Work required — Give a verbatim copy of the lines below, minus the pictures.

Provided data —
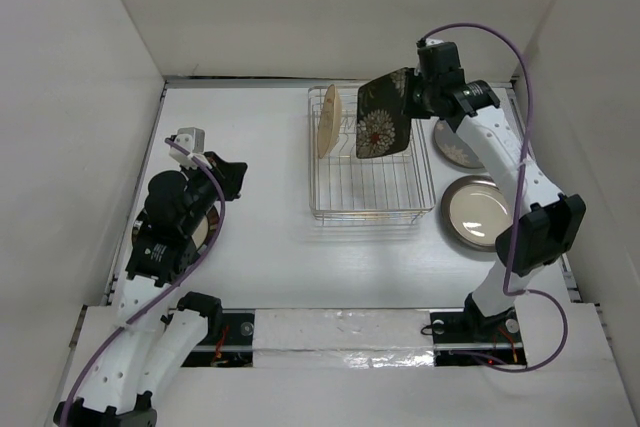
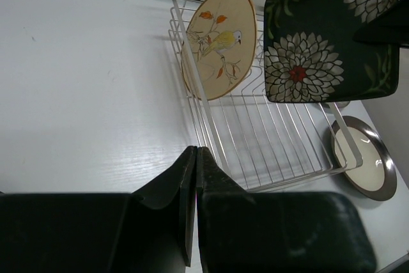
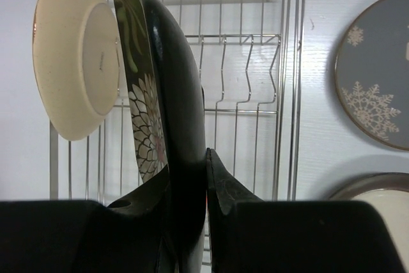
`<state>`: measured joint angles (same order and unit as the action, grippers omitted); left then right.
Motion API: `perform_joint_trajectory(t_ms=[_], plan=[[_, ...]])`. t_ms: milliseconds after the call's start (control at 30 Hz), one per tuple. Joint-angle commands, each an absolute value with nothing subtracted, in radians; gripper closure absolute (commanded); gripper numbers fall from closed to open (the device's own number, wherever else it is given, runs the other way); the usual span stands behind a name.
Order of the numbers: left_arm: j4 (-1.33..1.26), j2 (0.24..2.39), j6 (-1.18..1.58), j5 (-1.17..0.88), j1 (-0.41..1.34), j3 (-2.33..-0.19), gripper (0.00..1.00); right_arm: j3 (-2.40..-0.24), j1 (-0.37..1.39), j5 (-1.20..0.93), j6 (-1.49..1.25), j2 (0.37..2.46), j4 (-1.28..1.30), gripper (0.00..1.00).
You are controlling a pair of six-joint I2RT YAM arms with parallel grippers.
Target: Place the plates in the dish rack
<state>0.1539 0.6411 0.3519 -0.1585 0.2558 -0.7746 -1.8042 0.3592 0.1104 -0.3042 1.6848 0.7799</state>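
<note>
Right gripper [image 3: 186, 172]: jaws clamped on the rim of the black square plate with white-and-red flowers [image 3: 167, 113], one finger on each face. The plate is held on edge over the rectangular silver wire dish rack [image 1: 372, 187]. From the top view, the right gripper [image 1: 410, 99] grips this plate [image 1: 385, 117] at its right edge, above the far half of the rack. Whether the plate's lower edge touches the wires or sits between the prongs: cannot tell. The tan round plate [image 1: 328, 122] stands upright in the rack at the far left corner, just beside the black square plate. The left wrist view shows a bird-and-branch painting on its face [image 2: 219, 41], and the right wrist view shows its plain back [image 3: 77, 55]. The near half of the rack holds nothing. On the white table [image 1: 270, 237] to the right of the rack lie two plates flat: a dark round plate with pale snowflake markings [image 3: 374, 81] farther back, and a dark round plate with a cream centre [image 1: 478, 211] nearer, both apart from the rack. Left gripper [image 2: 196, 155]: fingers pressed together, nothing between them, hovering over bare table well left of the rack. A further round plate with a pale centre [image 1: 203, 232] lies partly hidden beneath the left arm.
</note>
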Motion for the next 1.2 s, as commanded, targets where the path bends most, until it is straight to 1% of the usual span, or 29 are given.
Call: perform_joint_trajectory(t_ms=[0,233,500,867,1167], plan=[[0.103,0.647,0.339,-0.160,0.259,-0.767,1.00,-1.896,0.374,0.069,-0.362,1.689,0.612,1.00],[0.103,0.652,0.341,-0.169,0.259,-0.765,1.00,-1.953,0.403,0.063,-0.399,1.773,0.612,1.00],[0.109,0.641,0.339,-0.173,0.259,-0.761,1.00,-2.060,0.433,0.136,-0.407,1.865,0.681,1.00],[0.110,0.641,0.342,-0.170,0.259,-0.758,1.00,-2.170,0.471,0.290,-0.390,1.908,0.794,1.00],[0.109,0.640,0.342,-0.181,0.259,-0.756,1.00,-2.233,0.491,0.319,-0.373,1.950,0.825,1.00]])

Reply to the task —
`<state>`: measured joint angles (same order and unit as the action, grippers omitted); left then right.
Motion API: `perform_joint_trajectory(t_ms=[_], plan=[[_, ...]])`. t_ms: milliseconds after the call's start (control at 30 Hz), one per tuple. Joint-angle commands, each an absolute value with nothing subtracted, in radians; gripper closure absolute (commanded); gripper numbers fall from closed to open (the device's own number, wherever else it is given, runs the other way); the usual span stands behind a name.
Order of the numbers: left_arm: j4 (-1.33..1.26), j2 (0.24..2.39), j6 (-1.18..1.58), j5 (-1.17..0.88), j1 (-0.41..1.34), j3 (-2.33..-0.19), gripper (0.00..1.00); right_arm: j3 (-2.40..-0.24), j1 (-0.37..1.39), j5 (-1.20..0.93), j6 (-1.49..1.25), j2 (0.37..2.46), j4 (-1.28..1.30), gripper (0.00..1.00).
You are controlling a pair of six-joint I2RT YAM arms with parallel grippers.
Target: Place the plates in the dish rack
<state>0.1539 0.6411 0.3519 -0.1585 0.2558 -0.7746 -1.8042 0.3592 0.1104 -0.3042 1.6848 0.7799</state>
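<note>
Right gripper [image 3: 186, 172]: jaws clamped on the rim of the black square plate with white-and-red flowers [image 3: 167, 113], one finger on each face. The plate is held on edge over the rectangular silver wire dish rack [image 1: 372, 187]. From the top view, the right gripper [image 1: 410, 99] grips this plate [image 1: 385, 117] at its right edge, above the far half of the rack. Whether the plate's lower edge touches the wires or sits between the prongs: cannot tell. The tan round plate [image 1: 328, 122] stands upright in the rack at the far left corner, just beside the black square plate. The left wrist view shows a bird-and-branch painting on its face [image 2: 219, 41], and the right wrist view shows its plain back [image 3: 77, 55]. The near half of the rack holds nothing. On the white table [image 1: 270, 237] to the right of the rack lie two plates flat: a dark round plate with pale snowflake markings [image 3: 374, 81] farther back, and a dark round plate with a cream centre [image 1: 478, 211] nearer, both apart from the rack. Left gripper [image 2: 196, 155]: fingers pressed together, nothing between them, hovering over bare table well left of the rack. A further round plate with a pale centre [image 1: 203, 232] lies partly hidden beneath the left arm.
</note>
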Motion for the next 1.2 s, as commanded, targets where the path bends most, until it is straight to 1% of the usual span, or 29 are given.
Call: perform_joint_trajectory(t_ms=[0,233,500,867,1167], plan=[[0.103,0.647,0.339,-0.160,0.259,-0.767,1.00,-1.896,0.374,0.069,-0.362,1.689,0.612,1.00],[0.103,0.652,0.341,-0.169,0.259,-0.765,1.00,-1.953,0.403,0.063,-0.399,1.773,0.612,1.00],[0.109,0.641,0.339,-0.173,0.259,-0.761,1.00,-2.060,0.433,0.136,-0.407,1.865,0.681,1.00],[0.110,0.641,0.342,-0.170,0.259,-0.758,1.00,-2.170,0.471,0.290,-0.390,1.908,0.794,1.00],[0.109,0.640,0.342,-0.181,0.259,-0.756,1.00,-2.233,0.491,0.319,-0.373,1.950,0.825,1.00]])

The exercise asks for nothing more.